■ **SOURCE INFORMATION**:
>>

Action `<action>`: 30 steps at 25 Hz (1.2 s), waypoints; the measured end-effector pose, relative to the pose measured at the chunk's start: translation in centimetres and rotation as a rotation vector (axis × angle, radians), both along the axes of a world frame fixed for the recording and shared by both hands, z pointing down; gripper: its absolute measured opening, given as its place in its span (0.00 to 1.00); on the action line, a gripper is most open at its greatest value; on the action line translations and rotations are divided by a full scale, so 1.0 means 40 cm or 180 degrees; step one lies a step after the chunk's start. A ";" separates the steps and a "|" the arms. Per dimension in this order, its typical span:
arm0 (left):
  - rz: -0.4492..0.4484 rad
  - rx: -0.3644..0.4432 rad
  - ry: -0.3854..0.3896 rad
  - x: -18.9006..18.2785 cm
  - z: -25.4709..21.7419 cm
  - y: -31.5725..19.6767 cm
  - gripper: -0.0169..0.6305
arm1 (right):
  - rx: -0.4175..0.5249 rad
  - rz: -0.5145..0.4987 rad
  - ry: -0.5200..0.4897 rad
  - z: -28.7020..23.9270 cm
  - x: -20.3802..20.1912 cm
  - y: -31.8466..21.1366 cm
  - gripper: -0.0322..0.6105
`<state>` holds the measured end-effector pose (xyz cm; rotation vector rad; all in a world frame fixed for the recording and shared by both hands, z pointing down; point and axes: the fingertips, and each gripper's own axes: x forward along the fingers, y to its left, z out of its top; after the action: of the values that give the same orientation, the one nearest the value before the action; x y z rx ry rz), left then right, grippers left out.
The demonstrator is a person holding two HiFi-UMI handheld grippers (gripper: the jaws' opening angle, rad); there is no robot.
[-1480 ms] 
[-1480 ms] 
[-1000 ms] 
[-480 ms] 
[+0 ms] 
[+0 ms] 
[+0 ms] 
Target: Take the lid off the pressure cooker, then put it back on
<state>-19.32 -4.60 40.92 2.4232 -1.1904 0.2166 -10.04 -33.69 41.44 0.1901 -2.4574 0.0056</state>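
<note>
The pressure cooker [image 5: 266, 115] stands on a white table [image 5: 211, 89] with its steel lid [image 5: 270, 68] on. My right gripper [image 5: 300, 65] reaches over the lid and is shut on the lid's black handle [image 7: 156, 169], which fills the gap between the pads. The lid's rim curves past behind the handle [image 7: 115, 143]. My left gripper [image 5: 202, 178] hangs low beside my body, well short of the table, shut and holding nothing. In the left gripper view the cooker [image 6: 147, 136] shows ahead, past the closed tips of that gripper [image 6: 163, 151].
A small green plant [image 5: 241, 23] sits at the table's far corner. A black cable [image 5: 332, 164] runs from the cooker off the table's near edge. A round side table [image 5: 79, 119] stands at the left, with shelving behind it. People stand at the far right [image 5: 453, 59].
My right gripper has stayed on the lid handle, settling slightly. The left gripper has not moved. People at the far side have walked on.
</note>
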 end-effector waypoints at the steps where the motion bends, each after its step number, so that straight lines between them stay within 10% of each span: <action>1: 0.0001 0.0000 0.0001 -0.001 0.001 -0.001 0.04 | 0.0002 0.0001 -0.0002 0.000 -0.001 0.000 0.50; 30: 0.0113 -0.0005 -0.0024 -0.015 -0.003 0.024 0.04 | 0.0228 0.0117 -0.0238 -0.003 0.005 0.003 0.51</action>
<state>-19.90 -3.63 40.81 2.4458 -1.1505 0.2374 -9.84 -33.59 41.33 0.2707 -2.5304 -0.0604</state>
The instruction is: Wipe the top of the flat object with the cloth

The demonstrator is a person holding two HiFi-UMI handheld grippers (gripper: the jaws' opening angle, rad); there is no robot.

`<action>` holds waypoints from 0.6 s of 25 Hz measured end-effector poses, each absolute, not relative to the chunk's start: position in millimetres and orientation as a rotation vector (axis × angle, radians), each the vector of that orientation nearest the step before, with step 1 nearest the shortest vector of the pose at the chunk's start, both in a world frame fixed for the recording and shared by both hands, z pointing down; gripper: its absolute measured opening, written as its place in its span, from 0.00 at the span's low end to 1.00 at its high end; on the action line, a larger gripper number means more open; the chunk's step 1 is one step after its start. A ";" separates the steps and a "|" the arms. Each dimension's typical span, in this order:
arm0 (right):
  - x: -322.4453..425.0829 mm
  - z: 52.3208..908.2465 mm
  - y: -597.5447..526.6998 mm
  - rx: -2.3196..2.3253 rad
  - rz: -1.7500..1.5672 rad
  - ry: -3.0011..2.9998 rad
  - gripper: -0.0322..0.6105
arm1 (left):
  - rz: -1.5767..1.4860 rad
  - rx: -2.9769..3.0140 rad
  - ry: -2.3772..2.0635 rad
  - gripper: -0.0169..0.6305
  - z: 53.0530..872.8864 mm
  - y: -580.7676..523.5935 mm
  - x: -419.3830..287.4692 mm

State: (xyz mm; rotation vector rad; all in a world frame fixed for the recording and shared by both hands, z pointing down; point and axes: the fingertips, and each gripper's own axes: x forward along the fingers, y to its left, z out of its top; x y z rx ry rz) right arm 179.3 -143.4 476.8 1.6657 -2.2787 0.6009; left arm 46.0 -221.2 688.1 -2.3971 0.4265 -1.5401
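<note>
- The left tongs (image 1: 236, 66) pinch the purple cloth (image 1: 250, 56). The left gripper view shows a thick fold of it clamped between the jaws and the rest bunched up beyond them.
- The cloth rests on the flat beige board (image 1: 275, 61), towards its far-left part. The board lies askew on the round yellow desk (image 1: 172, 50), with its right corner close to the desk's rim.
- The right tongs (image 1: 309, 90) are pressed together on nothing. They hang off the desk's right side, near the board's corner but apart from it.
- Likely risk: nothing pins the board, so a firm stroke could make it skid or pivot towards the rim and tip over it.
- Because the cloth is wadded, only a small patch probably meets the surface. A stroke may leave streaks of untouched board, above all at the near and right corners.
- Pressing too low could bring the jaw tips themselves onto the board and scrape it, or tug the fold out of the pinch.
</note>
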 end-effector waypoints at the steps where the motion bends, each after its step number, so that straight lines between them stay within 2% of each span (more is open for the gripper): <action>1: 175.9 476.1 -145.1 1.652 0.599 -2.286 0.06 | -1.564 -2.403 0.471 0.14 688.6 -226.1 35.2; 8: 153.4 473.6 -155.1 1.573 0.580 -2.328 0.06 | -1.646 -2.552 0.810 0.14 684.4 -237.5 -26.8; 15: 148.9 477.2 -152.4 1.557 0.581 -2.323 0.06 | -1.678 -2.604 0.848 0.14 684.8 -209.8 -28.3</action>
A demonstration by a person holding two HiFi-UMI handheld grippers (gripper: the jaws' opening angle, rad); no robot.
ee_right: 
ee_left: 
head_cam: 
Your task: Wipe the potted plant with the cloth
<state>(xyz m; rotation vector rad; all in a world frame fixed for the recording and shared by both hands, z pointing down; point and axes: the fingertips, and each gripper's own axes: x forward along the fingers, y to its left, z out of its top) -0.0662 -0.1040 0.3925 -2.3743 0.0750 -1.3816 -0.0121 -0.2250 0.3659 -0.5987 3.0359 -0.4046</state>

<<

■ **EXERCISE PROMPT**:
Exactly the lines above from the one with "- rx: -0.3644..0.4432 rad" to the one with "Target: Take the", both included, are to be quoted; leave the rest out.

■ **REPLY TO THE EXERCISE**:
  - rx: -0.3644..0.4432 rad
  - ry: -0.3854..0.3896 rad
  - x: -18.9006..18.2785 cm
  - z: -25.4709..21.7419 cm
  - y: -31.5725..19.6767 cm
  - gripper: -0.0169..0.6305
arm1 (right):
  - rx: -0.4175..0.5249 rad
  - rz: -0.5145..0.4987 rad
  - ry: -0.5200..0.4897 rad
  - z: -28.7020..23.9270 cm
  - x: -20.3802..20.1912 cm
  - y: -31.8466..21.1366 cm
  - gripper: -0.0322..0.6105
`<state>` holds the measured end-effector pose (xyz cm; rotation vector rad; all in a world frame fixed for the recording and shared by both hands, z pointing down; point and axes: the fingertips, and each gripper's own axes: x forward along the fingers, y to its left, z out of its top; after the action: of the values that give the same orientation, the one nearest the value before the action; x y z rx ry rz), left then right, grippers left out.
The demonstrator is a person holding two HiFi-UMI handheld grippers (gripper: the jaws' opening angle, rad); there is no robot.
[-1480 ms] 
[-1480 ms] 
[-1000 ms] 
[-480 ms] 
[+0 ms] 
[+0 ms] 
[+0 ms] 
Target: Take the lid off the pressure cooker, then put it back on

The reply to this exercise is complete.